Simon Steensland is a professional composer in his native Sweden, engaging mostly in theatrical scores for both contemporary and classic plays. However, his albums have gone pretty much unnoticed by his fellow Swedes while they are enjoying a somewhat cult status by fans worldwide who in turn, have no idea of Simon’s other musical identity. This is exactly the conundrum this release is trying to fix. As such, album outtakes, demo tracks, live recordings from the theatre, randomly recorded tracks, more compositions for the theatre, live recordings with the band, sequences for unfinished sequels, childish experiments and field recordings are all here. These I believe attempt to portray a glimpse of Simon’s duality while he’s balancing his hobby (his words, not mine) and his profession, allowing us to witness what’s on the other side for us.
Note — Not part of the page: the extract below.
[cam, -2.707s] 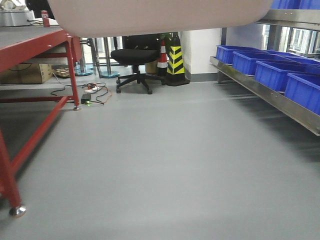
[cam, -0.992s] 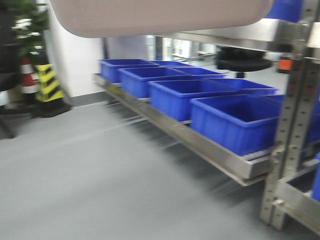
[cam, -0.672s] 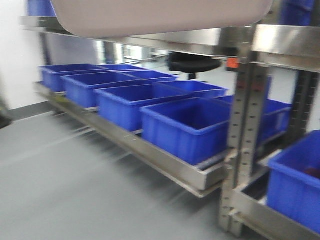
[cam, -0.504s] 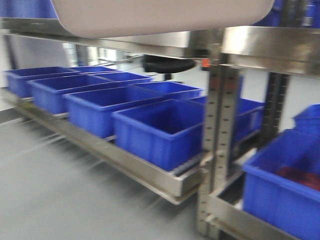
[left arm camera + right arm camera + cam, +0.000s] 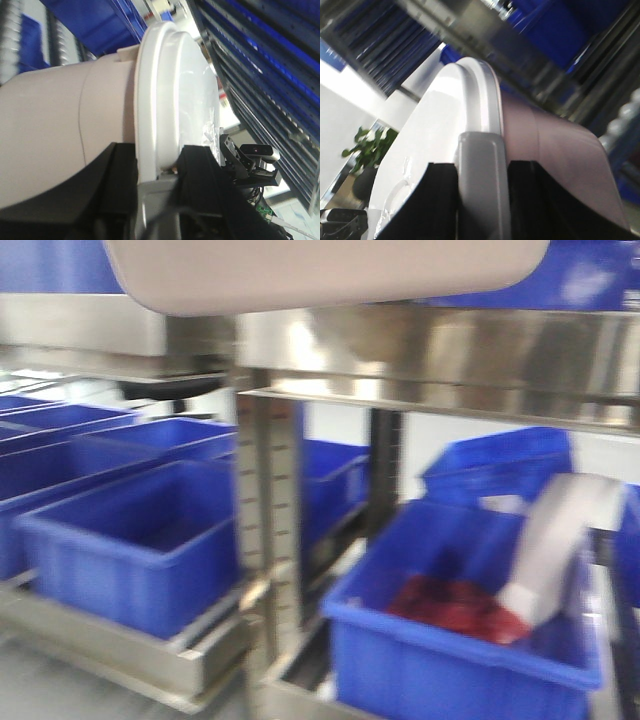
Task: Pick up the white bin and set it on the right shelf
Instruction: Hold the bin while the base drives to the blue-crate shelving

As much as they may sound incomplete and far-out, I would argue that it strangely feels like home here, being warm, welcome and as coherent as a nightmare. Just listen to the last track, a majestically dark chamber drone feat. shrieks and screeches produced by a nearby cemetery gate. Home indeed.
Consistent with his output, Steensland has released a token of his genius and superb musicianship. It is telling that he has been assisted by a multitude of highly skilled musicians over the years, like Morgan Ågren, Mats Öberg, Pelle Halvarsson or Erik Hammarström among others. Upon listening extensively to both the CDs I can’t help but ask why hasn’t this guy’s music been more exposed? And I am asking the avant-prog as well as the progressive rock fans. Those outside Sweden that are not aware of Simon Steensland’s body of professional work would be more than happy to buy his theatre music, while his “hobby” albums really need to be reprinted. He is one of the greatest composer of our time and I am sure that given time, his work will be more appreciated.
As a last note I have to say that it is really hard for me to grade this release being a compilation, but it certainly is a very edifying one. So for the purpose of this review, I shall give the first CD a 7 (because no compilation is enough) and a 9 to the second. So long and until the next one.
8 / 10
Simon Steensland’s dedication and consistency within the RIO / avant-prog genre is confirmed with this year’s release. This is a highly representative double collection. Its first part is covered with excellent track choices from his first five studio albums and a live, in other words his pre-AltrOck era. It reminds us of the maturity and integrity of his musical vision, which at such an early stage was the dominant element along with the unmistakable imagination and sense of mystery. Of course, the scarcity of this material makes it necessary, to say the least, to acquire 25 Years Minimum R&B. Together with Fat Again and A Farewell to Brains, we can now have a complete experience. The second CD includes unreleased music, essential and worthy of multiple hearings in the familiarly chaotic atmosphere of Steensland. There is not even half a superfluous note here, just plenty of talent that charms. It addresses with the same passion and responsibility both to the already initiated as well as to new listeners as a rich introduction to his work.